The European Union instituted "a total ban on the possession, trade, transport, production and release of these species [including the marbled crayfish] in the wild" in 2016.

Japan banned most North American crayfish species, including marbled crayfish, in 2020.

Marbled crayfish are prohibited in the American states of Idaho, Missouri, Tennessee, Michigan, and Maryland, and in the Canadian provinces of Saskatchewan and Ontario.

==As food==
Marbled crayfish are eaten in Madagascar. Human interest in consuming them may contribute to their spread.

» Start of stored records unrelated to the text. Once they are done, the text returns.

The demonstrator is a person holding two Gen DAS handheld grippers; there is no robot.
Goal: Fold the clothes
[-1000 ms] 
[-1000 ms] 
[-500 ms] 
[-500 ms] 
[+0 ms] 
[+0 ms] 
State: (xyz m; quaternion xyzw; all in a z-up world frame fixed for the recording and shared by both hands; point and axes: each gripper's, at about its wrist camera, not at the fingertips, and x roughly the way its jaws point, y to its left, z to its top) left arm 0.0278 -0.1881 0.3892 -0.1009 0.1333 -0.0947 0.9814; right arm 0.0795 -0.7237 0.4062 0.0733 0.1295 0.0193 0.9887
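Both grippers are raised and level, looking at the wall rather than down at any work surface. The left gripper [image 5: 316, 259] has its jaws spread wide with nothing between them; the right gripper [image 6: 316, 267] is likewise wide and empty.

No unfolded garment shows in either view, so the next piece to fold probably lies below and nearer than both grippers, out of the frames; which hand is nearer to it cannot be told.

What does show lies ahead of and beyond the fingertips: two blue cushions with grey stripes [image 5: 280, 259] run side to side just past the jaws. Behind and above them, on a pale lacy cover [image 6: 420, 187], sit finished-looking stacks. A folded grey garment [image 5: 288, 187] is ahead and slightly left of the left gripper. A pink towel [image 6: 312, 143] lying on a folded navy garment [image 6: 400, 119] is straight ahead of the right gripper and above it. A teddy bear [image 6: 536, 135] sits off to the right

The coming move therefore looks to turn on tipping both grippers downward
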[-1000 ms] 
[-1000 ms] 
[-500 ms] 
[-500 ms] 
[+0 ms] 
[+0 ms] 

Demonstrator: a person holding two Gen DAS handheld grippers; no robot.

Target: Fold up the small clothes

Protein isolates from whole-body homogenate (including chitinous exoskeleton) of Procambarus virginalis are hypothesized to be dense in branched-chain amino acids (BCAA) and leucine (Leu) and are therefore potentially useful in biomedical research or as additives in supplements for BCAA and Leu. The mentioned crayfish species could offer 6.36–7.39 g Leu 100 g−1 dry matter (at 43–48% protein only). Crayfish whole-body protein isolates exhibit a Leu coefficient (18.41±2.51% of total amino acids) and a BCAA coefficient (28.76±2.39% of total amino acids), which is comparable to or higher than that of an industrial gold standard such as casein (Leu coefficient 8.65±0.08%; BCAA coefficient 20.03±0.73%).